WORK INSTRUCTION
Emit only the lines from the line containing "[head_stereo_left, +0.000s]" through the last line of the entries, unchanged.

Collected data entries
/---
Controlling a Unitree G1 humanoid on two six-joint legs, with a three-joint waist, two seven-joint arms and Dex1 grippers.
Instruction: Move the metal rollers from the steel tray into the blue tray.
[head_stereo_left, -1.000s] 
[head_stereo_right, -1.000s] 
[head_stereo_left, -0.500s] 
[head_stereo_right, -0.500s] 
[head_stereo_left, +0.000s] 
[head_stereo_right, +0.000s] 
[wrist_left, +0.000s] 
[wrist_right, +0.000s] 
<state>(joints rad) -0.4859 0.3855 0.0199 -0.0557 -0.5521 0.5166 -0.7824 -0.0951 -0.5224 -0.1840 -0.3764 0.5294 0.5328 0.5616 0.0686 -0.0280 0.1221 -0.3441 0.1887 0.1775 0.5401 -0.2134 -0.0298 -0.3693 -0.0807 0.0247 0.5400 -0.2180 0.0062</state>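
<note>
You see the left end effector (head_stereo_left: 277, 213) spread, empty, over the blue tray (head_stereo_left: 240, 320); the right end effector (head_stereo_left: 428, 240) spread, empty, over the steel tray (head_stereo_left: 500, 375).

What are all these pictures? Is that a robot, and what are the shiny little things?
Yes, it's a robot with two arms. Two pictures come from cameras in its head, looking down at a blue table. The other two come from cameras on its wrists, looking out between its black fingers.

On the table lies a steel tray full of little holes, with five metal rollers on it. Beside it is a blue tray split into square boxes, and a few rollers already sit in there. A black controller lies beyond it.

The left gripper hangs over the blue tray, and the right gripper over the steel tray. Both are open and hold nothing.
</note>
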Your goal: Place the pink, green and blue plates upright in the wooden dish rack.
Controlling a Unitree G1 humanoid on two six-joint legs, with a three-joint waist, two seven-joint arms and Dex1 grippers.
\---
REPLY
[head_stereo_left, +0.000s] 
[head_stereo_right, +0.000s] 
[wrist_left, +0.000s] 
[wrist_right, +0.000s] 
<state>(joints rad) -0.4859 0.3855 0.0199 -0.0557 -0.5521 0.5166 -0.7824 -0.0951 -0.5224 -0.1840 -0.3764 0.5294 0.5328 0.5616 0.0686 -0.0280 0.1221 -0.3441 0.1887 0.1775 0.5401 -0.2134 -0.0298 -0.3693 -0.0807 0.0247 0.5400 -0.2180 0.0062</state>
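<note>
You see the left end effector (head_stereo_left: 277, 213) spread, empty, over the blue tray (head_stereo_left: 240, 320); the right end effector (head_stereo_left: 428, 240) spread, empty, over the steel tray (head_stereo_left: 500, 375).

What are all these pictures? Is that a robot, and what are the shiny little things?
Yes, it's a robot with two arms. Two pictures come from cameras in its head, looking down at a blue table. The other two come from cameras on its wrists, looking out between its black fingers.

On the table lies a steel tray full of little holes, with five metal rollers on it. Beside it is a blue tray split into square boxes, and a few rollers already sit in there. A black controller lies beyond it.

The left gripper hangs over the blue tray, and the right gripper over the steel tray. Both are open and hold nothing.
</note>
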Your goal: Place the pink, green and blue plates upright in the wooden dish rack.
Controlling a Unitree G1 humanoid on two six-joint legs, with a three-joint waist, two seven-joint arms and Dex1 grippers.

The requested output has now been given in full.